Your instructions: Look through the data below and return each line where "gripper" appears.
··· Collected data ···
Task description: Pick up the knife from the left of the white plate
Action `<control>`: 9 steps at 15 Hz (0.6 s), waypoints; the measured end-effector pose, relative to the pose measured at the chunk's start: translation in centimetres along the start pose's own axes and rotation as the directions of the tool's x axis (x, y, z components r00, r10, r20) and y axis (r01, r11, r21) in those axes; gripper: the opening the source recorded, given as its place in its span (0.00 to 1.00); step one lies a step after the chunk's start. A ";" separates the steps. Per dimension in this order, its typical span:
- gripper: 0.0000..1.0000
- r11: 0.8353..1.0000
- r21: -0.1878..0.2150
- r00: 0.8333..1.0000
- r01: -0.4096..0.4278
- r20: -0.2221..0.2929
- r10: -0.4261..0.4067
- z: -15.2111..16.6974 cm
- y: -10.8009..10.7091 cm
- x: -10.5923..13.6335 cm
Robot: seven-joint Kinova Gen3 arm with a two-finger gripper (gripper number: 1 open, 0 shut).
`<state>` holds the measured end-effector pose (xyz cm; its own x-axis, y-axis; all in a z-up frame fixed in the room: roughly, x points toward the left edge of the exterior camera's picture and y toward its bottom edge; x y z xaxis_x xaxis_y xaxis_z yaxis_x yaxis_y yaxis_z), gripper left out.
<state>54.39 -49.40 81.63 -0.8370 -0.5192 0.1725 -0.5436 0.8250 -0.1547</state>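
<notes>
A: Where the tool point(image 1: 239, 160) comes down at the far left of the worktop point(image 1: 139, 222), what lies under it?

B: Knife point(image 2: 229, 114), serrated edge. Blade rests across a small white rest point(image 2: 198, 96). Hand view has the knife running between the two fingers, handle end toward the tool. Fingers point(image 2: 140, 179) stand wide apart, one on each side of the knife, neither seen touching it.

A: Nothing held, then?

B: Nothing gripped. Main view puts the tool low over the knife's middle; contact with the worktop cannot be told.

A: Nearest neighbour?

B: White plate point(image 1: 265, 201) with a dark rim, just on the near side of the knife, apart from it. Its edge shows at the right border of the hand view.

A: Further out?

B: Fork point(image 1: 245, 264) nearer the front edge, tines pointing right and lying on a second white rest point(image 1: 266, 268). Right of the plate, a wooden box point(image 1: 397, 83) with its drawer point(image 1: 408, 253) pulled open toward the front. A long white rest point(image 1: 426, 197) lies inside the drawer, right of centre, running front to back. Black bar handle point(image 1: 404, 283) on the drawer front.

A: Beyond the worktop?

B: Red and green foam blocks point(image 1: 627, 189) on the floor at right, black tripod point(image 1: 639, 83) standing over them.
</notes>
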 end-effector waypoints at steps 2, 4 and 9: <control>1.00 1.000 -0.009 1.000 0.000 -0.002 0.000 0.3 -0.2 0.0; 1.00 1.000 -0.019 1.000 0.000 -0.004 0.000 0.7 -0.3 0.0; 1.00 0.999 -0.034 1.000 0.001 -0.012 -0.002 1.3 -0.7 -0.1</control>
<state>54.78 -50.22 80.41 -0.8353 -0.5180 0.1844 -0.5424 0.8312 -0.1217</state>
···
Output for this task:
Action `<control>`: 9 steps at 15 Hz (0.6 s), waypoints; the measured end-effector pose, relative to the pose measured at the chunk's start: translation in centimetres along the start pose's own axes and rotation as the directions of the tool's x axis (x, y, z components r00, r10, r20) and y axis (r01, r11, r21) in those axes; gripper: the opening the source recorded, given as its place in its span (0.00 to 1.00); step one lies a step after the chunk's start. A ";" separates the steps. Per dimension in this order, its typical span:
- gripper: 0.0000..1.0000
Robot: seven-joint Kinova Gen3 arm with a two-finger gripper (gripper number: 1 open, 0 shut).
`<state>` holds the measured end-effector pose (xyz cm; its own x-axis, y-axis; all in a z-up frame fixed in the room: roughly, x points toward the left edge of the exterior camera's picture and y toward its bottom edge; x y z xaxis_x xaxis_y xaxis_z yaxis_x yaxis_y yaxis_z), gripper left out.

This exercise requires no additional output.